Der Fall des Justizmitarbeiters, der einen Haftbefehl herausgab, hat ein Nachspiel. In einem Chat brüsteten sich Kollegen von ihm mit Übergriffen gegenüber ausländischen Häftlingen.

Dresden.

Als er den Dresdner Gefängnisbediensteten Daniel Z. (39) im August 2018 vom Dienst suspendierte, betonte Sachsens Justizminister Sebastian Gemkow (CDU) die Notwendigkeit des harten Vorgehens. Die Veröffentlichung eines Haftbefehls sei geeignet, Ermittlungs- und Strafverfahren zu erschweren, weil so Zeugen beeinflusst werden könnten. Im konkreten Fall handelte es sich ums Z.s unerlaubte Herausgabe des Haftbefehls eines inzwischen wieder frei gelassenen, ursprünglich Verdächtigten im Fall des tödlichen Messerangriffs beim Chemnitzer Stadtfest.
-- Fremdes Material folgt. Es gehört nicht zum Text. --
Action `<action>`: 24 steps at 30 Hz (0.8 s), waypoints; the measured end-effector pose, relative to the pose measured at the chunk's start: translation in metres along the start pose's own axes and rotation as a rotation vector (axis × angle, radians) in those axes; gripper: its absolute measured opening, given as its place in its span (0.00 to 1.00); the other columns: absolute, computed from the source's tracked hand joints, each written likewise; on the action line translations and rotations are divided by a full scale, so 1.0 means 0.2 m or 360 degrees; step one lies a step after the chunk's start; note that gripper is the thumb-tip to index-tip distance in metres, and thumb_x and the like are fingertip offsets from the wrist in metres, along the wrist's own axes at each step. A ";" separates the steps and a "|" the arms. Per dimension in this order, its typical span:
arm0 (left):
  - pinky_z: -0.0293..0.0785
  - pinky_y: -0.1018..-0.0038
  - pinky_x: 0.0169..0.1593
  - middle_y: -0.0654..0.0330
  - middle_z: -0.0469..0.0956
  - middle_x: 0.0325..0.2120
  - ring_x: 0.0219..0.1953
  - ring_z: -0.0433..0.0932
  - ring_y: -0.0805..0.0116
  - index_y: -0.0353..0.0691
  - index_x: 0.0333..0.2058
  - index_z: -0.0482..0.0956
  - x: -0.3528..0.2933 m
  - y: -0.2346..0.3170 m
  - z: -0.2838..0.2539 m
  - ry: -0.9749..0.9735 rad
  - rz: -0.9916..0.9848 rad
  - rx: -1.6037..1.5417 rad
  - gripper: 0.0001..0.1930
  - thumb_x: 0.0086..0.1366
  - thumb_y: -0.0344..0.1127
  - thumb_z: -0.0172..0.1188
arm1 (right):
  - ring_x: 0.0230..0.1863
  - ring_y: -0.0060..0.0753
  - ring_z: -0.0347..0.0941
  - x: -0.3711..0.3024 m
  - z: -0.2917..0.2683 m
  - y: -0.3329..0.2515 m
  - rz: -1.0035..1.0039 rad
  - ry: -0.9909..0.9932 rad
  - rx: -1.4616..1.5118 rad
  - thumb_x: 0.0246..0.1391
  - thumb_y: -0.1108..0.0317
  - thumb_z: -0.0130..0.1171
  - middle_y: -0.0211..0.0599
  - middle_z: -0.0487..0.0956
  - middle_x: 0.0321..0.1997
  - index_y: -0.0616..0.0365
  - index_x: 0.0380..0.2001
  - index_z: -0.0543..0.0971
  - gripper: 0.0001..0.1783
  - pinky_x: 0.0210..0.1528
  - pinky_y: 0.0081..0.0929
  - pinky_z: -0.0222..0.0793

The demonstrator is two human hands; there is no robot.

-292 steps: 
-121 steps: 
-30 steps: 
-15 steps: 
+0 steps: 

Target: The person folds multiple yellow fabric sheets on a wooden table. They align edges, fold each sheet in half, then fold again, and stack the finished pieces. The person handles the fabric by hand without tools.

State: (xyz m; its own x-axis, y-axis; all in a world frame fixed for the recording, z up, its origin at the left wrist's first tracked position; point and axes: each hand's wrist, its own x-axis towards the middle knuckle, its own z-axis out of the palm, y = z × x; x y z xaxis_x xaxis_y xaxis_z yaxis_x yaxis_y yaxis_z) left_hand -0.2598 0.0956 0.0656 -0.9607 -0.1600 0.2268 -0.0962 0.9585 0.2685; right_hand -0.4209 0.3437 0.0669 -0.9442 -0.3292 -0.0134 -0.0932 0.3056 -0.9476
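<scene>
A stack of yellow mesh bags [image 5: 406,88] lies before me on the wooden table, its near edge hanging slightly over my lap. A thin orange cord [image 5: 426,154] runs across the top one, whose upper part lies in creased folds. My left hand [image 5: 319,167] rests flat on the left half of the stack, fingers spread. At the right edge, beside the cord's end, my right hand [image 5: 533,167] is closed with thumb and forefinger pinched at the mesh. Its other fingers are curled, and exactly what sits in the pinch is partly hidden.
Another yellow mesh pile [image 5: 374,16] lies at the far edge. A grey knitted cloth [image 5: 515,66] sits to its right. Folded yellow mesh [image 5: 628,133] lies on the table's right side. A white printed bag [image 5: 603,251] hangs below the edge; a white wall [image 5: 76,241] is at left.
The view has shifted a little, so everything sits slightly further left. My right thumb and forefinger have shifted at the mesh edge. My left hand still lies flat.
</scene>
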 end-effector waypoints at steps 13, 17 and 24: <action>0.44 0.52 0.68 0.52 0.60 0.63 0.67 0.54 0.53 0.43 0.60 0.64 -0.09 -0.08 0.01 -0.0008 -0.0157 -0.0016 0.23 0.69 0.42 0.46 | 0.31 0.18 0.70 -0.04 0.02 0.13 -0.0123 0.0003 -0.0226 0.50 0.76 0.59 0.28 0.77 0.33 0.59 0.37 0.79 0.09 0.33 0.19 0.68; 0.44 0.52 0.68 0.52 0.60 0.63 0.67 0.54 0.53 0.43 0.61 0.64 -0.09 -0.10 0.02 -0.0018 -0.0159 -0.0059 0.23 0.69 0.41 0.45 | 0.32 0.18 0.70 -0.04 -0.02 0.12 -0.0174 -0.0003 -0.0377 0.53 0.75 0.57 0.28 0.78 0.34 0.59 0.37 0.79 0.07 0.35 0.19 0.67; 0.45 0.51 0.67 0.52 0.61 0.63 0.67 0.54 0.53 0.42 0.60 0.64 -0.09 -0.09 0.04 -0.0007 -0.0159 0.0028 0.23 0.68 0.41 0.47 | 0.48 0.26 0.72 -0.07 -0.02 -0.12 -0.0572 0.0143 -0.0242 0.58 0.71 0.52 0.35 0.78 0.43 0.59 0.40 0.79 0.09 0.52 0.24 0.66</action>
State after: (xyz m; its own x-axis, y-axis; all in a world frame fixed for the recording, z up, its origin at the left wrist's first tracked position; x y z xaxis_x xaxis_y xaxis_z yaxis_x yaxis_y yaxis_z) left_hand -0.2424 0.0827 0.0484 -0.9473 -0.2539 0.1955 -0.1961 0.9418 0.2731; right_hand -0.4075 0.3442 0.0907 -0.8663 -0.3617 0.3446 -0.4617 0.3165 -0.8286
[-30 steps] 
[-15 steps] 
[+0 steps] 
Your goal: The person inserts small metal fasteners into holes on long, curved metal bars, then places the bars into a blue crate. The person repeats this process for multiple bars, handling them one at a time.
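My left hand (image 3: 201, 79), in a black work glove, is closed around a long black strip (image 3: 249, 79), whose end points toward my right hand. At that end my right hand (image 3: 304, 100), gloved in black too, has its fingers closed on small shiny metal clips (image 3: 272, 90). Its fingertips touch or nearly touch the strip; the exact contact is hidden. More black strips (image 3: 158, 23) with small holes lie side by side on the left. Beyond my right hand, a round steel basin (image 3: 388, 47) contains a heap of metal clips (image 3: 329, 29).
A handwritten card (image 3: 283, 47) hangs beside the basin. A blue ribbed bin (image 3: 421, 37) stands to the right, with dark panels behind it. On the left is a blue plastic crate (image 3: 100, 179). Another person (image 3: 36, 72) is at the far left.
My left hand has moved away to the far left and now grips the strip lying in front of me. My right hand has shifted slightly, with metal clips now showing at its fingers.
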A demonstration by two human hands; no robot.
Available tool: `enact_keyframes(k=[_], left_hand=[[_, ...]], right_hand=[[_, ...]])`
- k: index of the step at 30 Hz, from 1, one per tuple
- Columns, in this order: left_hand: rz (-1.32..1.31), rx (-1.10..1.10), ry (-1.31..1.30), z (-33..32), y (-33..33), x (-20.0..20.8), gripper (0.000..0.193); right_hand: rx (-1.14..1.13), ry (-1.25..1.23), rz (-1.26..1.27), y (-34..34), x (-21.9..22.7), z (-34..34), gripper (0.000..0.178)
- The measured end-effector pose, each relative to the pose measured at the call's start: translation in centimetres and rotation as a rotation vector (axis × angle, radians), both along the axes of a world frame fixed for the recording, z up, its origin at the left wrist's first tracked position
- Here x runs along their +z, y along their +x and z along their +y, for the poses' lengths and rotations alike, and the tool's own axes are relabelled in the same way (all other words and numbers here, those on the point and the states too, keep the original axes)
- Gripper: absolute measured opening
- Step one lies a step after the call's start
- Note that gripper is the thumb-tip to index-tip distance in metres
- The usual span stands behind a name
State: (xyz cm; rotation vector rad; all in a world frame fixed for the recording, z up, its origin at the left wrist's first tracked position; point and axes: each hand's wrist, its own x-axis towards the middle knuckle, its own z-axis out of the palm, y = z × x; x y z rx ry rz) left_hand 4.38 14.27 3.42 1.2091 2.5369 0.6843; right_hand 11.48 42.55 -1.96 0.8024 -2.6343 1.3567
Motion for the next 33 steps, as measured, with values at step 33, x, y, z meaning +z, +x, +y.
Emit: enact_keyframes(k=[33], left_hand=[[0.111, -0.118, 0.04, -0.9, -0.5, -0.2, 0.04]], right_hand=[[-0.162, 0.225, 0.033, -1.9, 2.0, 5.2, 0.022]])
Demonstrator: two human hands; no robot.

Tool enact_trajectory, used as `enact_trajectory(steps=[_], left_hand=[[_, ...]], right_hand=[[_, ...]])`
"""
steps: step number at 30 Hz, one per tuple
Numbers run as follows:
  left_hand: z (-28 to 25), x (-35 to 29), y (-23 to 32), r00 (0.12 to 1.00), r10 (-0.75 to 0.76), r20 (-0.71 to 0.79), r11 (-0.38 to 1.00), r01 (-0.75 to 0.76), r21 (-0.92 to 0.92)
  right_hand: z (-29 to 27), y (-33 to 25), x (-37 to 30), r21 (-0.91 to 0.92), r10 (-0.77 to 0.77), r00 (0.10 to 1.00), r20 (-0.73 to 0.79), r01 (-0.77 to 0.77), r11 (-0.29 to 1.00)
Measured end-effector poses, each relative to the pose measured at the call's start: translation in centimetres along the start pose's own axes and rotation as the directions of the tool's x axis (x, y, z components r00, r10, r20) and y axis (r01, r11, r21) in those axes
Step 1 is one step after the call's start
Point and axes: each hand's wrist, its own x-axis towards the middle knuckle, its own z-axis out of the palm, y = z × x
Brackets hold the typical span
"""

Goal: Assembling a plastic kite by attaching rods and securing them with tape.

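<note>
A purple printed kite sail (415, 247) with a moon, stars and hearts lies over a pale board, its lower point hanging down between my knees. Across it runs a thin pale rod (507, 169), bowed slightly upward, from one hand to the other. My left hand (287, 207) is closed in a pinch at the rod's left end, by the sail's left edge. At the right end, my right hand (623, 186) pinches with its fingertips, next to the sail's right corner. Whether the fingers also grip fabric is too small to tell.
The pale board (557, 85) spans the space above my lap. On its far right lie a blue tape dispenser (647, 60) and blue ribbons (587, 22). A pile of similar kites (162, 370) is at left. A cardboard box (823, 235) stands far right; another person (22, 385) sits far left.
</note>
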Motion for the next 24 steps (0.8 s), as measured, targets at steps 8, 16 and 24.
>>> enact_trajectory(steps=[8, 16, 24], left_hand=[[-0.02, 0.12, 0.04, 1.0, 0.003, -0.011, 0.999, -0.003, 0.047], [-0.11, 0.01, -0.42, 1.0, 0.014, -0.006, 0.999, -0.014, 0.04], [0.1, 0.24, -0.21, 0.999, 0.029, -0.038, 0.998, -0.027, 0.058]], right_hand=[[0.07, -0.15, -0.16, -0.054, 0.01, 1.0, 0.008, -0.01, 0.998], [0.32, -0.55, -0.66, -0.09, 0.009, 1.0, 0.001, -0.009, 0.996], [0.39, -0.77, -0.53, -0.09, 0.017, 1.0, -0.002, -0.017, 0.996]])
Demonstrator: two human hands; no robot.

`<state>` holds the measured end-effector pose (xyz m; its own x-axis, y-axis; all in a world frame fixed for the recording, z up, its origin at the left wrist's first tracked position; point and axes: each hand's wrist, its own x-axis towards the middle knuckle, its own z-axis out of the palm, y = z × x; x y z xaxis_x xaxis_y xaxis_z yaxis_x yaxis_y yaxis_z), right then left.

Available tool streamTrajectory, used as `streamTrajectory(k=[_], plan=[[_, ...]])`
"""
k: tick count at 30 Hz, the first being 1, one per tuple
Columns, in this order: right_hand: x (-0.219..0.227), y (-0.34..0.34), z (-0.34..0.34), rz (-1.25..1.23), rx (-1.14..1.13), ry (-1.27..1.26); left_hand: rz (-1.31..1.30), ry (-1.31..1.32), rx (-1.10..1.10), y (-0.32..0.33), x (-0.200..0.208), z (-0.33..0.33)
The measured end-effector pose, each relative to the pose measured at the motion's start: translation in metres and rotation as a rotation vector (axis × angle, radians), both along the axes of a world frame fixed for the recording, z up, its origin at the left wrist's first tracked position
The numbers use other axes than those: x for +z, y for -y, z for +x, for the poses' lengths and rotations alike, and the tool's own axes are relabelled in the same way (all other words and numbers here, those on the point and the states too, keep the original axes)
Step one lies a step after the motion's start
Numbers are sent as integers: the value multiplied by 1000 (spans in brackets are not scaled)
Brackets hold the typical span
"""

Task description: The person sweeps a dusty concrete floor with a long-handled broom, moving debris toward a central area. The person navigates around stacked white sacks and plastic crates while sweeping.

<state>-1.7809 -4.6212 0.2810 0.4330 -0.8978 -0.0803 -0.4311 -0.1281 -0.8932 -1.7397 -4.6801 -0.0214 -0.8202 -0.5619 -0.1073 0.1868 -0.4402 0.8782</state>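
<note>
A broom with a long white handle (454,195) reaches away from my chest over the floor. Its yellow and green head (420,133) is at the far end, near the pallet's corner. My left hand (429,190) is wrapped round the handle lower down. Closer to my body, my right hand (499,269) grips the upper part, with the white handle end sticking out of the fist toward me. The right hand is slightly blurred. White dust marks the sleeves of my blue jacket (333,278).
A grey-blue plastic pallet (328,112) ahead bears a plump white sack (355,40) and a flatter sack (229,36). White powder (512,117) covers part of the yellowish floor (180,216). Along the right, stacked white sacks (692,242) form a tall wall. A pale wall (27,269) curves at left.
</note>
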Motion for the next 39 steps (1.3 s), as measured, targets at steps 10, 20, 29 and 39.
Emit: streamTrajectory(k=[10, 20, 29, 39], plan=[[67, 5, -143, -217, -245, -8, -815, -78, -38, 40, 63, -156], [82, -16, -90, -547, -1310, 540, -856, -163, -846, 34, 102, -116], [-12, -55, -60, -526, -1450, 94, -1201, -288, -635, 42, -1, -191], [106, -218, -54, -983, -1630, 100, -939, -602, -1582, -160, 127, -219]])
"Wir werden konsequent dagegen vorgehen", betonte der Minister. "Das sind wir auch der übergroßen Zahl der Bediensteten schuldig, die jeden Tag unter aktuell schwierigen Bedingungen loyal und rechtstreu arbeiten." So viel zum Dienstrecht. Die Ermittlungen der Staatsanwaltschaft, die übers Disziplinarrecht hinaus zur Straftat "Verrat von Dienstgeheimnissen" ermittelte, liefern jetzt aber einen weiterreichenden Verdacht: Dass Mangel an Rechtstreue in der Dresdner Haftanstalt doch kein Einzelfall ist.

Mit sofortiger Wirkung seien vier weitere Justizvollzugsmitarbeiter vom Dienst entbunden, meldete das Ministerium. Zusammen mit Daniel Z. und einem Kollegen, der nur kurz nach ihm suspendiert worden war, sind jetzt insgesamt sechs Mitarbeiter von ihren Posten entfernt. Der Vorwurf in den aktuellen Fällen lautet "Körperverletzung im Amt". Es habe sich der Verdacht ergeben, dass die Bediensteten gegenüber ausländischen Gefangenen "in ungerechtfertigter Weise handgreiflich geworden" sein könnten, meldet das Ministerium.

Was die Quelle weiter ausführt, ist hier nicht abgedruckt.